**TASK DIRECTIONS:** Only the lines from the beginning of the entries through the one with "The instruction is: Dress" should be written out, please, exactly and without any pictures.

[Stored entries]
- Opening Delimiter -

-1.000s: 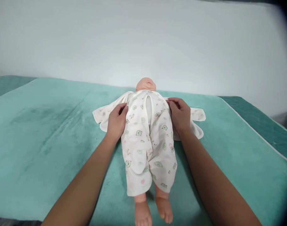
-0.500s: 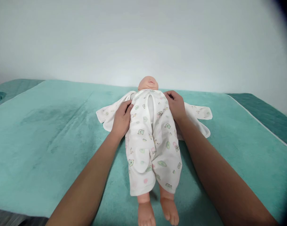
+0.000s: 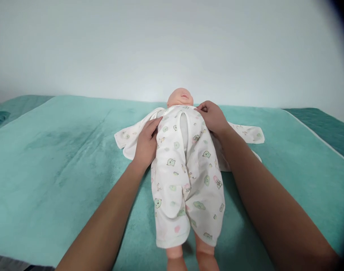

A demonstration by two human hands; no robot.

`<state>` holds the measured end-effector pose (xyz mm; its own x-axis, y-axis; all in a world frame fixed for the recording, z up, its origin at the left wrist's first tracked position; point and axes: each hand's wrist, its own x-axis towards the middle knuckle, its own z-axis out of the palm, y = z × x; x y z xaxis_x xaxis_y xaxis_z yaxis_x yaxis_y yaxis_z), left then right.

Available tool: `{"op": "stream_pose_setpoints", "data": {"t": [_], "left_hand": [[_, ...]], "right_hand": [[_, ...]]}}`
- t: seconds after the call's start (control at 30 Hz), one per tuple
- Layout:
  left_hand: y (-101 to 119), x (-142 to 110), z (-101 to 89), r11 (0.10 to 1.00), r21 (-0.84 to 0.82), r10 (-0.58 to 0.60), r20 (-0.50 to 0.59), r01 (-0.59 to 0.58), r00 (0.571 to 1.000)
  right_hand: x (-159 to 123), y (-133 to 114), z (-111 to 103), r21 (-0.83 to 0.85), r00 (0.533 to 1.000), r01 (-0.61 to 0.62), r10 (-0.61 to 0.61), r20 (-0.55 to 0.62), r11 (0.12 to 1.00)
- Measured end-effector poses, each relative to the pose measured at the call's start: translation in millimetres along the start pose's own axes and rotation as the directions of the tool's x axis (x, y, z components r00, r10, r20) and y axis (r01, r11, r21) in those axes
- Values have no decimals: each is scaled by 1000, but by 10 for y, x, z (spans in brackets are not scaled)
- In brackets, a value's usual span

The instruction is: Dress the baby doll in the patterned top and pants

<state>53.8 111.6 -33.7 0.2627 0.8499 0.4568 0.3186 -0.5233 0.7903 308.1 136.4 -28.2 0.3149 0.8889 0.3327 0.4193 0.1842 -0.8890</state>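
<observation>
A baby doll [image 3: 180, 97] lies on its back, head away from me. White print baby pants [image 3: 172, 177], with a slit in the front, cover it from the chest down to the shins. At the right upper edge, my right hand [image 3: 213, 116] is closed in a pinch on the pants' fabric near the doll's shoulder. My left hand [image 3: 147, 141] rests against the doll's left-of-view side, fingers stretched along the cloth and thumb apart from them. A white baby jacket [image 3: 128, 136] lies spread under the doll, sleeves out to both sides, partly hidden by my hands and arms.
Everything lies on a turquoise cloth [image 3: 61, 180] with a long crease at left. A darker green cover [image 3: 321, 122] shows beyond its edges. A pale wall [image 3: 172, 45] rises right behind the doll's head.
My right hand has shifted a little up the pants' edge. My left fingers have straightened and slid up along the side. The doll and pants sit slightly further right in view.
</observation>
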Motion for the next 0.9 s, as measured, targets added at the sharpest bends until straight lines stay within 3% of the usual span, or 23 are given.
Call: {"op": "stream_pose_setpoints", "data": {"t": [0.13,0.27,0.4,0.47,0.57,0.7,0.8,0.9], "left_hand": [[11,-3,-2,1000,11,3,7,-3,1000],[-5,-9,-2,1000,4,20,1,-20,1000],[-72,-5,6,1000,13,19,-13,-19,1000],[-107,-15,9,1000,24,14,-14,-14,1000],[-99,-125,-14,999,39,-4,-75,7,997],[103,-624,-153,998,35,-38,-218,46,975],[342,-1223,-297,996,-35,-89,-156,85,984],[542,-1796,-387,990,-92,-112,-41,108,993]], "right_hand": [[46,42,66,-53,992,-7,1,-123,999],[-53,14,84,107,994,36,-25,-105,994],[-349,-153,66,172,988,118,-99,-116,978],[-575,-301,48,142,988,142,-133,-75,980],[-1036,-522,-7,97,980,166,-175,95,981],[-1891,-633,-141,71,950,227,-237,204,971],[-2561,-614,-205,73,938,252,-262,225,965],[-3018,-644,-200,43,923,294,-295,247,955]]}}
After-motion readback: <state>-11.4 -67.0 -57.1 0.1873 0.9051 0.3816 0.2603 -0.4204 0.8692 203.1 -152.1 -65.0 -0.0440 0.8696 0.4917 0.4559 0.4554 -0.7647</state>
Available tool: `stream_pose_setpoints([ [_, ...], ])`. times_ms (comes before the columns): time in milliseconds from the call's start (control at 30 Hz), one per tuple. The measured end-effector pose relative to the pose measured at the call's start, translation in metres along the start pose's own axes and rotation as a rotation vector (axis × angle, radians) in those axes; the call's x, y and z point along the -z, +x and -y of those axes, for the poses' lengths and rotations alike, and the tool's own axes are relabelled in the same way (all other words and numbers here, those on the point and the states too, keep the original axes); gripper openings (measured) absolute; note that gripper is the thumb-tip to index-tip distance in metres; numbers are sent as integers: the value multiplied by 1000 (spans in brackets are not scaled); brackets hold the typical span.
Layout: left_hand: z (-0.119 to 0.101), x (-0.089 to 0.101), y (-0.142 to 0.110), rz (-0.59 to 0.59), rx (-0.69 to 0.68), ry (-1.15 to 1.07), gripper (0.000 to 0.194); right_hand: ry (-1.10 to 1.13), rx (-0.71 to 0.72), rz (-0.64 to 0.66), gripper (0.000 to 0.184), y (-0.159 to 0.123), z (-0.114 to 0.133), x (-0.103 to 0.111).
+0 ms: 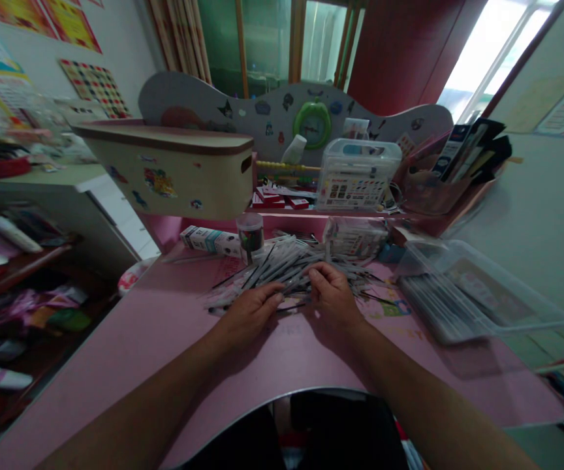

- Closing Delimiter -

**YOUR SOLUTION:**
-1.000s: 
-0.500s: 
+0.000s: 

A demonstration by two human hands; no robot.

`<state>` holds the measured end-effector pose (xyz mm; its own x-axis, y-axis; all in a world frame fixed for the recording, z up, its origin at the left wrist's first tracked position; point and axes: each hand's wrist, its own x-axis towards the middle knuckle, its own z-axis out of the palm, y = z × x; x y z xaxis_x xaxis_y xaxis_z yaxis_x yaxis_y yaxis_z), left then right.

Available tool: `{"op": "stream_pose_setpoints", "data": {"t": [_], "left_hand": [[_, ...]], "right_hand": [[_, ...]]}}`
- t: seconds after the call's start (control at 30 Hz), one per tuple
- Layout:
  left_hand: y (-101 to 119), x (-142 to 110), z (-101 to 89), r11 (0.10 to 1.00), r21 (-0.84 to 0.82), r10 (-0.58 to 0.60), r20 (-0.50 to 0.59), r01 (-0.59 to 0.58), r00 (0.571 to 1.000)
  right_hand: x (-159 to 123), y (-133 to 114), z (-111 to 103), r21 (-0.83 to 0.85), r00 (0.533 to 1.000), r01 (-0.61 to 0.62), r10 (-0.61 to 0.61), r20 (-0.55 to 0.62), r11 (0.12 to 1.00)
- Measured end-effector poses, each relative to the pose measured at the call's start: translation in millimetres along the start pose's own axes and rotation as the directions of the tool's x axis (x, y, z components r00, r10, r20) and y axis (r01, r11, r21) in those axes
- Values have no decimals: each is scaled by 1000, but by 10 for y, x, z (spans in brackets are not scaled)
- In brackets, a value's usual span

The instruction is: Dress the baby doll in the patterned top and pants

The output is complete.